No, sadly, he didn’t change it forever. There are obviously some great reporters over in Iraq who are telling the story or the bush administtration wouldn’t feel the need to produce propaganda to counter it. But the political journalists back at home treat those reporters like dirt every time they appear on shows like Hewitt’s and bow and scrape to the almighty political hacks who lie for a living and treat the truth like toilet paper. Today, a large faction of the DC political media function as the publishing arm of the Republican PR industry and they actively promote the idea that it is a positive good that the news media be manipulated by the government and “awesome” political hacks. They court and fete useful idiots like O’Hanlon and Pollack when they come home, knowing full well that some operative like Steve Schmidt arranged their little junket for the express purpose of spinning the occupation.

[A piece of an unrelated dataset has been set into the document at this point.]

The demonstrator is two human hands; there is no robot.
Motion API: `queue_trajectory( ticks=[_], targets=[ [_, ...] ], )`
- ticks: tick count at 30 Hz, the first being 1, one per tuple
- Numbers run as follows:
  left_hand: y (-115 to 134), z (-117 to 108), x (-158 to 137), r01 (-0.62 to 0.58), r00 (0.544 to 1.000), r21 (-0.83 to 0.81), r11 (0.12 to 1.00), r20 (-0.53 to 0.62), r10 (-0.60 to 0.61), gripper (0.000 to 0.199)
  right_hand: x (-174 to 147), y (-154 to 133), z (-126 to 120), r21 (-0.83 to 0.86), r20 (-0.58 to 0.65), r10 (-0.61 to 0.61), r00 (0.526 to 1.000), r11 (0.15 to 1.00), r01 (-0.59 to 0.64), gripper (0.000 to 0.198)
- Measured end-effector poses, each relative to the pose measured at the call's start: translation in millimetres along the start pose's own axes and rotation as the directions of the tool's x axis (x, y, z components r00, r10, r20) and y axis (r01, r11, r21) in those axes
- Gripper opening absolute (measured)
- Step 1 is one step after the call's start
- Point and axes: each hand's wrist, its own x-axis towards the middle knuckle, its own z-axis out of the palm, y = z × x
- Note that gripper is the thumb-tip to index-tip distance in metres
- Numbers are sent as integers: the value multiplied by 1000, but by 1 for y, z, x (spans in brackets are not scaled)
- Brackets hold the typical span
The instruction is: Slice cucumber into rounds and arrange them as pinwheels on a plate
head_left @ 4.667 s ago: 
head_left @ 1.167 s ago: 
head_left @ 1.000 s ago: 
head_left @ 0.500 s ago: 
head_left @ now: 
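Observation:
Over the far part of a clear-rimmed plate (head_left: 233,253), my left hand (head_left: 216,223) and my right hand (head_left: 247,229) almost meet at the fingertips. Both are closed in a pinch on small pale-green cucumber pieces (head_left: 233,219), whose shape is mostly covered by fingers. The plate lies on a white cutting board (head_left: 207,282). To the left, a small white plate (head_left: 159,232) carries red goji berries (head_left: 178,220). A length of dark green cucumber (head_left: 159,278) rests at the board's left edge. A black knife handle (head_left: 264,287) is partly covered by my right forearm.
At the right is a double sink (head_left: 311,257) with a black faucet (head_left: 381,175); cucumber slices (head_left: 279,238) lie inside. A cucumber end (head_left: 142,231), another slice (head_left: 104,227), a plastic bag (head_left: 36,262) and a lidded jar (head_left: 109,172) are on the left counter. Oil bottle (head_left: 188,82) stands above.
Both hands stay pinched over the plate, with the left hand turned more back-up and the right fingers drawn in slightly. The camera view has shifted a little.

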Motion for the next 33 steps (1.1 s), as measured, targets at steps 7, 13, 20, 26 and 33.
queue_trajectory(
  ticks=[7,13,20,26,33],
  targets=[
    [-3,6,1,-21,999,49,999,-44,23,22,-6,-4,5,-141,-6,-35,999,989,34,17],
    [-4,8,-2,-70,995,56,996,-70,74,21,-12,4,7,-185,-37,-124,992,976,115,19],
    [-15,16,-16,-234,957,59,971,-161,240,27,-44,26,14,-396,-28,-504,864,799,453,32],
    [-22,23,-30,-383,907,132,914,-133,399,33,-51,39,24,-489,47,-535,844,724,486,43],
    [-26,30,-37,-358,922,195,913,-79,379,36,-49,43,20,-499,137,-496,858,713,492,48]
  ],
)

Halberstam is howling in existential despair from the great beyond.
Halberstam went on to write twenty books on almost as many subjects, but historical memory, more ruthless than any of his editors, will eventually cull from them one enduring achievement. “The Best and the Brightest,” which consumed Halberstam from 1969 to 1972, has the feverish atmosphere of an obsession, and if its prose shows the excesses that later subjected him to criticism and parody, in this instance the subject fully deserved his passionate treatment. “The basic question behind the book,” he later wrote, “was why men who were said to be the ablest to serve in government this century had been the architects of what struck me as likely to be the worst tragedy since the Civil War.”
It’s even harder to believe that the US would turn around and do it again. I’ll be looking forward to somebody asking that question about the Bush administration “grown-ups” and writing about it. Somehow, I don’t think it will be Mike Allen or any other member of the elite political press doing it. Not unless some “awesome” GOP spin artist relentlessly forces them to, and I don’t think that’s likely, do you?